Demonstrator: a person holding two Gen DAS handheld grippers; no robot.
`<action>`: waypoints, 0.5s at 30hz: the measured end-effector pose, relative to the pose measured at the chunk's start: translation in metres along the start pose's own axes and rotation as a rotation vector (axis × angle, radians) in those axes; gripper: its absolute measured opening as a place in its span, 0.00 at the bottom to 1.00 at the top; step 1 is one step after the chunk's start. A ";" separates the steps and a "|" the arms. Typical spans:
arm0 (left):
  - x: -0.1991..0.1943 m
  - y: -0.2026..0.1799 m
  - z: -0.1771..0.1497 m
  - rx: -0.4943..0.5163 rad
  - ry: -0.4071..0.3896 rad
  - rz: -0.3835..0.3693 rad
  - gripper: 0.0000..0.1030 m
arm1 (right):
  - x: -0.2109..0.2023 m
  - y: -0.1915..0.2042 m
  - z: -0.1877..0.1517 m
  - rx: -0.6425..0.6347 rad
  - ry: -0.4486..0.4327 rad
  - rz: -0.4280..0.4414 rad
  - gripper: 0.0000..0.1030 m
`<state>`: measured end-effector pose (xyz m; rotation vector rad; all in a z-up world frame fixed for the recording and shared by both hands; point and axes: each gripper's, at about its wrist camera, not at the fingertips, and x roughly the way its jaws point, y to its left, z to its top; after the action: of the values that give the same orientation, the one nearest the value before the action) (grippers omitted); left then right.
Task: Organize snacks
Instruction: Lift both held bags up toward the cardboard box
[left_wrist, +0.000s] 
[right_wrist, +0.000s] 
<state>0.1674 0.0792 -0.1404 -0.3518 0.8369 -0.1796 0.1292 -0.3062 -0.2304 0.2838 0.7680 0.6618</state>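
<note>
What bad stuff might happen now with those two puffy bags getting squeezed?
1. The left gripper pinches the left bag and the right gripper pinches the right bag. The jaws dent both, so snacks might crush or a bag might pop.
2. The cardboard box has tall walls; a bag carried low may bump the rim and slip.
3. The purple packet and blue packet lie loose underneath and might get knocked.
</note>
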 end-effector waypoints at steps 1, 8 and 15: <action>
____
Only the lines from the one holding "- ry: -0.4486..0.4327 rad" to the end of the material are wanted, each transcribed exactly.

  - ry: -0.4486..0.4327 rad
  - rz: -0.4280..0.4414 rad
  - gripper: 0.0000..0.1030 m
`<state>`: measured end-effector pose (xyz m; rotation vector rad; all in a z-up world frame fixed for the recording and shared by both hands; point and axes: each gripper's, at about its wrist camera, not at the fingertips, and x roughly the way its jaws point, y to its left, z to its top; after the action: of the values that give the same orientation, the one nearest the value before the action) (grippers omitted); left then right.
Task: Organize snacks
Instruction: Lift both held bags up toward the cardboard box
[left_wrist, +0.000s] 
[right_wrist, +0.000s] 
<state>0.1674 0.0792 -0.1404 -0.3518 0.8369 -0.1796 0.1292 -0.3062 -0.2304 0.2838 0.7680 0.6618</state>
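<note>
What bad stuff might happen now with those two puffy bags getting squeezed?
1. The left gripper pinches the left bag and the right gripper pinches the right bag. The jaws dent both, so snacks might crush or a bag might pop.
2. The cardboard box has tall walls; a bag carried low may bump the rim and slip.
3. The purple packet and blue packet lie loose underneath and might get knocked.
</note>
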 end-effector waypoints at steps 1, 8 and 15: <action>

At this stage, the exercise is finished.